Big CEE shopping center in Novi Sad opens September 2012
Last week Israel's Big Cee resumed the work on the construction of a shopping center at 11 Sentadrejski Road, in the vicinity of the Novi Sad Dairy.
Big Cee's representative Branimir Bojic told Dnevnik daily that the shopping center should be opened in September, adding that the work was going on schedule. This shopping center is the second foreign investment during the term of the current city authorities, the first one being the facility within former Koteks Produkt, which is now owned by a Spanish company and operates as Koteks Viscofan.
Concrete structure of the future shopping center is already finished, and now the facility needs to be covered. This complex on a 9-hectare lot will comprise a parking lot for 1,500 cars, a 4,000-square-meter supermarket, discount stores and over 50 outlets offering the world's leading brands, footwear, clothing, lingerie, jewelery, furniture, do-it-yourself products...
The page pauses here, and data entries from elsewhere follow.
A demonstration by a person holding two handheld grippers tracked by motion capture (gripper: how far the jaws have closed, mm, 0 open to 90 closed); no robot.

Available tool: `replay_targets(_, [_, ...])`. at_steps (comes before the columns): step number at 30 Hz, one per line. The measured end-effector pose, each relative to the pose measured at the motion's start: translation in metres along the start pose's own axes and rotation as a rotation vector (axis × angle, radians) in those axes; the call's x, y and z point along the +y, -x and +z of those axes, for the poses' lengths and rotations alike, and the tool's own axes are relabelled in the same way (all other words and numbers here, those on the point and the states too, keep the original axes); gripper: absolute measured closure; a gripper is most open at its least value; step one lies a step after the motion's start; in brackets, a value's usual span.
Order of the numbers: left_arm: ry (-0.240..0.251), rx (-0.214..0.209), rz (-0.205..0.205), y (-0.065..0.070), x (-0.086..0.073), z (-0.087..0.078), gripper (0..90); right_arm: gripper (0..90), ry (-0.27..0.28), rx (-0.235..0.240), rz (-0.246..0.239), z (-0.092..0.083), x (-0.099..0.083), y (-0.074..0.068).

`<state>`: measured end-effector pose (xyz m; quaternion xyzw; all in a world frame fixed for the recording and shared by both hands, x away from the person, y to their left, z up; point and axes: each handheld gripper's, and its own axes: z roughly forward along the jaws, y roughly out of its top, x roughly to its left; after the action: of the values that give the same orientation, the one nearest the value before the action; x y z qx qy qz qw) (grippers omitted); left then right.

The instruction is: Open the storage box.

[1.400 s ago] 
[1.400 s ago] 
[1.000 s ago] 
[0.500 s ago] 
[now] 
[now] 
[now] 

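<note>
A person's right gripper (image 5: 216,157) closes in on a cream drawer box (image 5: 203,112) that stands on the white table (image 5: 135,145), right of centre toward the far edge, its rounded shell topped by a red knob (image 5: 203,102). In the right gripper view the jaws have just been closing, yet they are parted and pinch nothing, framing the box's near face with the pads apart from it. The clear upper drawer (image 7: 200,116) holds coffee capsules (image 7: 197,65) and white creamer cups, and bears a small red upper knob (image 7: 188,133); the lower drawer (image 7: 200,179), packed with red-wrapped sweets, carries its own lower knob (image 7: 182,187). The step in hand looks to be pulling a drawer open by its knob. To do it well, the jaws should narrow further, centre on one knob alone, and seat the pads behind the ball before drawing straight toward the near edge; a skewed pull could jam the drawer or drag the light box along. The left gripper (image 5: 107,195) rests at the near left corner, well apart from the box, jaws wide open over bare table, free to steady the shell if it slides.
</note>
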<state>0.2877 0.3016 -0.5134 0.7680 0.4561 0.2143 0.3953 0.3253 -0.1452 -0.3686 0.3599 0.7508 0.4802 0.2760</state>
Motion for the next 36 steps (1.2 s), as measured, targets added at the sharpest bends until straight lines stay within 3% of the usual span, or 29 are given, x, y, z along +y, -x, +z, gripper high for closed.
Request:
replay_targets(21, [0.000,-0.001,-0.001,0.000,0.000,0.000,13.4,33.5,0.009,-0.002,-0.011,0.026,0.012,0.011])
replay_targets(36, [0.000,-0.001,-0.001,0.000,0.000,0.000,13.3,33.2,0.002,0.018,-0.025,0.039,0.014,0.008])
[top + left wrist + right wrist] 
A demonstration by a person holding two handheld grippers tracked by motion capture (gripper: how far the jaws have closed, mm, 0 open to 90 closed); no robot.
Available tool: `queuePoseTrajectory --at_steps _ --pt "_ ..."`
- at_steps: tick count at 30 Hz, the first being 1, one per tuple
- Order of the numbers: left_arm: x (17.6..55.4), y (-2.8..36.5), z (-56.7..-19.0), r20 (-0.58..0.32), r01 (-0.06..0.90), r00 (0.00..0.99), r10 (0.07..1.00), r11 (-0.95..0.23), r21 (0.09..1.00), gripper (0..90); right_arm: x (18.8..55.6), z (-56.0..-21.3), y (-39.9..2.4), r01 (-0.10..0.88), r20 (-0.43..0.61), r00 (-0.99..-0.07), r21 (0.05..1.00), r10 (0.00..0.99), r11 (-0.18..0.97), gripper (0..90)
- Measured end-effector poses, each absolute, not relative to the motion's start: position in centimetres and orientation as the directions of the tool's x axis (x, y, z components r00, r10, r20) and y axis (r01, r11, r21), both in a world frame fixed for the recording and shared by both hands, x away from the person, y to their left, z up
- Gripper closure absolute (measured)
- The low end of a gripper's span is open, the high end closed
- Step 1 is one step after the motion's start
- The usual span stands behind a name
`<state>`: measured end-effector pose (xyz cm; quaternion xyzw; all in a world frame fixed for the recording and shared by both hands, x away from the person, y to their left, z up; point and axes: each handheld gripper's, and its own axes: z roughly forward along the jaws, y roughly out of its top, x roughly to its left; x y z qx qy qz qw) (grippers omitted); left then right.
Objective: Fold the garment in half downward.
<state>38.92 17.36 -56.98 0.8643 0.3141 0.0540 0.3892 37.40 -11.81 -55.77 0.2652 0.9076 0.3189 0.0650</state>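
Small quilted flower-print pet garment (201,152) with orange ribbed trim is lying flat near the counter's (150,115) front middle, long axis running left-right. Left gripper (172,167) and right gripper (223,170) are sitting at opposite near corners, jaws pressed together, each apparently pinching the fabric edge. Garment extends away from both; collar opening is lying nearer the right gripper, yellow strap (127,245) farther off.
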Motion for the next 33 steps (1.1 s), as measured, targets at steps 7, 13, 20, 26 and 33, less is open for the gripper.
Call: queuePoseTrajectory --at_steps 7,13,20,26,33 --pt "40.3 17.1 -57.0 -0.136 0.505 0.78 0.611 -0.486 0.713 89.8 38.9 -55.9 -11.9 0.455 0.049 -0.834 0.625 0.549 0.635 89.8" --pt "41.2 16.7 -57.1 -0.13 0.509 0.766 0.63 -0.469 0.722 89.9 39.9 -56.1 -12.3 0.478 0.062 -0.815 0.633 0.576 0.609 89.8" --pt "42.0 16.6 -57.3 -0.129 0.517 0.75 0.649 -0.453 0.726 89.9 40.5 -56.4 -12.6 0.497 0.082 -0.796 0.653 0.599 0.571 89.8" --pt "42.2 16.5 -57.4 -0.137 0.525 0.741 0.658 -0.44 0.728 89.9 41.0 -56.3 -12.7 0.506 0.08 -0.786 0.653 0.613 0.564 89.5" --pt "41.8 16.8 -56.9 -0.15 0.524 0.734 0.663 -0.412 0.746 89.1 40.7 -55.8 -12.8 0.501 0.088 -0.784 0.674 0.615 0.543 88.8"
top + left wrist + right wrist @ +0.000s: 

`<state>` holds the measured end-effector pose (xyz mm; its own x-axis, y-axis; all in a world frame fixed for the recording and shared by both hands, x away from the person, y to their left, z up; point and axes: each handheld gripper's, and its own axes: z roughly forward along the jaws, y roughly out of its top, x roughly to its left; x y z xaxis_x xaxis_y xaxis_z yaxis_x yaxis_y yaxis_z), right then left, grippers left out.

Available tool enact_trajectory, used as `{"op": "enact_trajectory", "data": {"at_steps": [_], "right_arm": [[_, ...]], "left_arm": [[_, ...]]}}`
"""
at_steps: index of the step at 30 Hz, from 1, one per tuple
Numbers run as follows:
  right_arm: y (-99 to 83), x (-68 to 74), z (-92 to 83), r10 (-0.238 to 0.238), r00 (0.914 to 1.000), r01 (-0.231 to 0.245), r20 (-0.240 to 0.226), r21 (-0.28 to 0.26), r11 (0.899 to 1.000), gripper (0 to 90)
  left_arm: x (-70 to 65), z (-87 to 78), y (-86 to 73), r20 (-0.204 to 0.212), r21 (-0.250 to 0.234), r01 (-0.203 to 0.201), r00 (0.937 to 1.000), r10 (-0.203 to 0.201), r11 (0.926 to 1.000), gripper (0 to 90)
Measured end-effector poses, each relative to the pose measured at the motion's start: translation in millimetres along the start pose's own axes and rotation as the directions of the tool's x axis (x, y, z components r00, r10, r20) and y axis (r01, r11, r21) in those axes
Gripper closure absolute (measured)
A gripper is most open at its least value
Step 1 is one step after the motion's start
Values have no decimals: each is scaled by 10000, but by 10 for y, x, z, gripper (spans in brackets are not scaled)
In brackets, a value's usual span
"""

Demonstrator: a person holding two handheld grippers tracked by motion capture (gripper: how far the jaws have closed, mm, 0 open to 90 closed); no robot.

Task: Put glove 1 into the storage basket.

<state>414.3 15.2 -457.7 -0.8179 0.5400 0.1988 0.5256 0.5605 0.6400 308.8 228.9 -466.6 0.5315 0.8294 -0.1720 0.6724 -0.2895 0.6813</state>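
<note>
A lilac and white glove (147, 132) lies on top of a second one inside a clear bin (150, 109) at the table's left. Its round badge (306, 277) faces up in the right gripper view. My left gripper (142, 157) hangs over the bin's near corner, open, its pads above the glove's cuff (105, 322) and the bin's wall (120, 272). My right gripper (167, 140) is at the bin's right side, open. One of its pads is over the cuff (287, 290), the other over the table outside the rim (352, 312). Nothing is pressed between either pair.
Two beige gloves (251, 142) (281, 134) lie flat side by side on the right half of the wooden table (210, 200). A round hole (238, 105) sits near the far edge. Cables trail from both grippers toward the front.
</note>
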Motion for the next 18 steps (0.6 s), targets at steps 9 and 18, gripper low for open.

The work started in the first week of June 2011, when it was said that the facility worth about EUR 70 million would be completed in 12 months. Bojic told Dnevnik that that was the initial, but then the deadline was extended an additional three months.
- The crisis affects everybody, including us, but there have been no significant changes in Big Cee's plans for Serbia. We are still interested in building several shopping centers here, and Novi Sad is a strategic starting position for our operations in Serbia - said Bojic.
Big Cee company operates 11 shopping centers in Israel, spanning a total of 160,000 square meters, and it ranks first in the construction of open-air shopping centers in that country. It has recently entered the market of India and now plans to expand to the USA as well.
Big Cee arrived in Novi Sad in October 2009, when they bought a building land and announced that the construction of their first shopping center in Serbia would commence in December 2009 and be finished in December 2010. They later blamed delays on the economic crisis and the sluggishness of the local administration in the issuance of building permits.